Copy nothing but the lines from the one containing "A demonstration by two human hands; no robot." through the last line of the entries below, exactly as written and without pictures.

►

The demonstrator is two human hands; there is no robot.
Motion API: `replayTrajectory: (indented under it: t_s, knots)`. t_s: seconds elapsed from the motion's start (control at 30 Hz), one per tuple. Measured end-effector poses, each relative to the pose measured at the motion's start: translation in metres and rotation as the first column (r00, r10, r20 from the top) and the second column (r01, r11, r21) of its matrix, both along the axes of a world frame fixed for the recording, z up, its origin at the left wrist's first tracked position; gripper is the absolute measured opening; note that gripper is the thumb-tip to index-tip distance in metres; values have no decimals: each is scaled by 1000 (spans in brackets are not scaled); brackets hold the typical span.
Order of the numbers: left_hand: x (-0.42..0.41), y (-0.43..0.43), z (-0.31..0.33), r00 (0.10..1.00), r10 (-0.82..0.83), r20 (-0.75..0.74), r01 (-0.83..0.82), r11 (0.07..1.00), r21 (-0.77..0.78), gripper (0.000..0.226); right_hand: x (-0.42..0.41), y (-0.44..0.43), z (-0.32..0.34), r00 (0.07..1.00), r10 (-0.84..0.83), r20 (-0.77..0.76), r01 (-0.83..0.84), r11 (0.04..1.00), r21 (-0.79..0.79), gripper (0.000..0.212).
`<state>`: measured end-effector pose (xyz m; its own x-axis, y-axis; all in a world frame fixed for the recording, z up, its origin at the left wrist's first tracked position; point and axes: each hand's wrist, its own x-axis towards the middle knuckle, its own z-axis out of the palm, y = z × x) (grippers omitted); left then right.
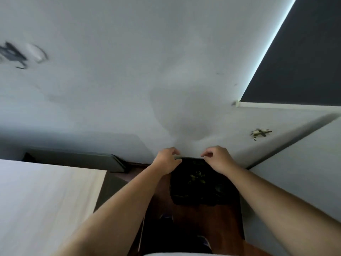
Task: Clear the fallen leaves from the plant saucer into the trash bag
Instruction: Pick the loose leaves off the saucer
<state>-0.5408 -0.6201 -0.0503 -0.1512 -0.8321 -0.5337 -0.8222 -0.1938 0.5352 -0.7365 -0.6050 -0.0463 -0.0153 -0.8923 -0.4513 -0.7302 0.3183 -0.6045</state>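
Both hands at the far rim of the black bag on the floor, by the wall.

My left hand [167, 159] and right hand [217, 159] sit close together at the rim of the bag [203, 193]. The fingers [174, 151] are curled as if pinching that edge, but the frame is too dim and blurred to tell whether they really grip it. A few green leaves [197, 177] lie inside the open mouth; the saucer is not in view. I judge the step in hand to be holding the mouth open or drawing it shut. To do it well I would pinch the rim itself, keep it taut between both hands, and lift evenly so the leaves stay at the bottom.
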Motion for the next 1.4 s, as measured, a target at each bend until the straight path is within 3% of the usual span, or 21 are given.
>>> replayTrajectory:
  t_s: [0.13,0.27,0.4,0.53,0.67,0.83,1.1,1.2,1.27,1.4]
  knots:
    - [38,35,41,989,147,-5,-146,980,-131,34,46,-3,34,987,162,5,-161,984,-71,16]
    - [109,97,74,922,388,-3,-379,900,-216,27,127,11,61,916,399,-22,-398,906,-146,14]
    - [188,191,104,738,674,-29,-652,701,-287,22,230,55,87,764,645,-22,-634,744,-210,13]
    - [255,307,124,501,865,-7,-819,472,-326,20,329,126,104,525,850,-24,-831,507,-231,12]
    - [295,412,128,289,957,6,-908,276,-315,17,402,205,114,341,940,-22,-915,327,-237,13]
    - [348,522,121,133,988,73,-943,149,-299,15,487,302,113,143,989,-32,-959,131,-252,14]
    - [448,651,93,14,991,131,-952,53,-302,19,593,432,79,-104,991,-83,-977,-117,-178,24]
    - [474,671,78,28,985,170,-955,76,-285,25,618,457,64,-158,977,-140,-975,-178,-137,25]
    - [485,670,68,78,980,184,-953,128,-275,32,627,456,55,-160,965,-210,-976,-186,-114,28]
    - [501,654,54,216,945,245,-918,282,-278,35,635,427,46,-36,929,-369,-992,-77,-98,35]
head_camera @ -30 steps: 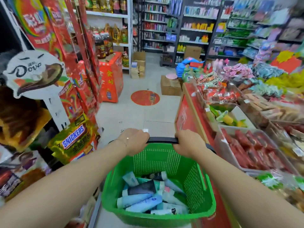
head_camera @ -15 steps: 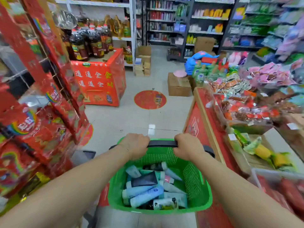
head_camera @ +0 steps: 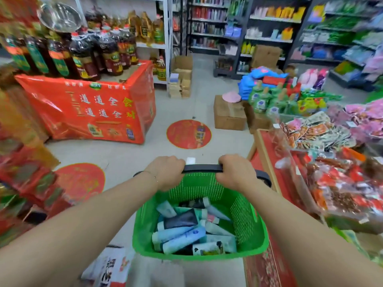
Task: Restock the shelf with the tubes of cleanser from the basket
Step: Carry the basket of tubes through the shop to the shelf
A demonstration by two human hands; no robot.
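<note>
Both hands grip the black handle (head_camera: 202, 168) of a green basket (head_camera: 246, 214): the left hand (head_camera: 166, 171) and the right hand (head_camera: 235, 172) each have the fingers curled around it. The tubes (head_camera: 182, 235) lie piled inside the basket, their labels too small to read. A red display stand (head_camera: 93, 112) with large Chinese characters carries dark bottles (head_camera: 83, 54). Shelves (head_camera: 269, 27) stand far behind.

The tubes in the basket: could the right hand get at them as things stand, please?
Likely yes, once freed: the right hand grips the handle just above, and the tubes lie uncovered in the open basket.
</note>
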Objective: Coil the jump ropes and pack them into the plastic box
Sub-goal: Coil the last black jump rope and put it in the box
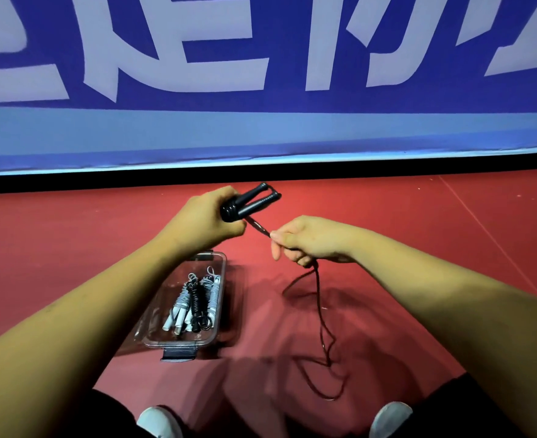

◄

RESULT FOR THIS EXERCISE:
A demonstration by two human hands; no robot.
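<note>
Both hands grip the black handle (head_camera: 202, 168) of a green basket (head_camera: 246, 214): the left hand (head_camera: 166, 171) and the right hand (head_camera: 235, 172) each have the fingers curled around it. The tubes (head_camera: 182, 235) lie piled inside the basket, their labels too small to read. A red display stand (head_camera: 93, 112) with large Chinese characters carries dark bottles (head_camera: 83, 54). Shelves (head_camera: 269, 27) stand far behind.

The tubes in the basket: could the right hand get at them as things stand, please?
Likely yes, once freed: the right hand grips the handle just above, and the tubes lie uncovered in the open basket.
</note>
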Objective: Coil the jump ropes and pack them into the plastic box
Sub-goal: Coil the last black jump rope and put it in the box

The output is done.